Madison and Jack were up bright and early for a day full of appointments. They ate their breakfast and were out the door at 7:30. Their first stop was to see Eric. Madi needed some work done to her AFO’s and Jack needed his helmet adjusted.

Jack has had another reaction to his helmet. He has an infected hair follicle so he is not to wear his helmet for a few days until the swelling goes down all the way. His helmet has also been turning on his head, so Eric added some new padding to try and stop it. Eric also used the camera to re-measure Jacks head to see what changes have happened to this point. We should have the numbers in a few days. Once Jack was finished with Eric, Madi and Jack left to get some breakfast and run some errands. 
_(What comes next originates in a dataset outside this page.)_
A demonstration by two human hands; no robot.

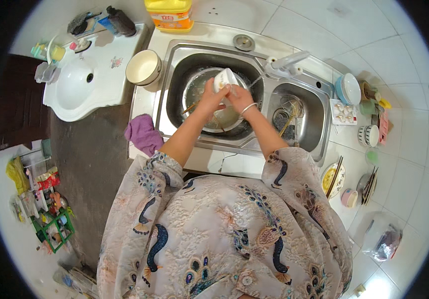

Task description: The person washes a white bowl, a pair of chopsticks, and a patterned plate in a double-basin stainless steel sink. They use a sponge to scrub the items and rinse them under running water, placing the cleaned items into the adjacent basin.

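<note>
Over the larger left sink basin [174,65], my two hands hold up a small white bowl [224,78] with a faint printed pattern. My left hand [208,101] is closed round its left and lower side. From the right, my right hand [239,96] presses against its lower edge, a white bangle on the wrist. Below them a round metal basin [188,92] with water sits in the sink. Thin stick-like things, perhaps chopsticks, poke out of the water, partly hidden by my hands and forearms. From the faucet [288,61] a pale streak, apparently water, runs towards the left basin.
A cream bowl [143,67] and a purple cloth [144,134] lie left of the sink. Behind stands a yellow jug [169,15]. The right basin [314,117] holds a wire strainer. Stacked bowls [348,88], an egg tray [343,112] and a plate with chopsticks [333,179] line the right counter.
</note>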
After a while, they went back to Eric’s to pick up Madi’s AFO’s and to review the adjustments made. Eric added stretching straps to the AFO’s to give her heal cords and calfs a good stretch. He also added a strap to the back to lock up the hinge so that her feet stay in proper alignment to protect the tissue on the bottom of her feet from shifting to incorrect positions when transitioning from the floor to standing and walking. 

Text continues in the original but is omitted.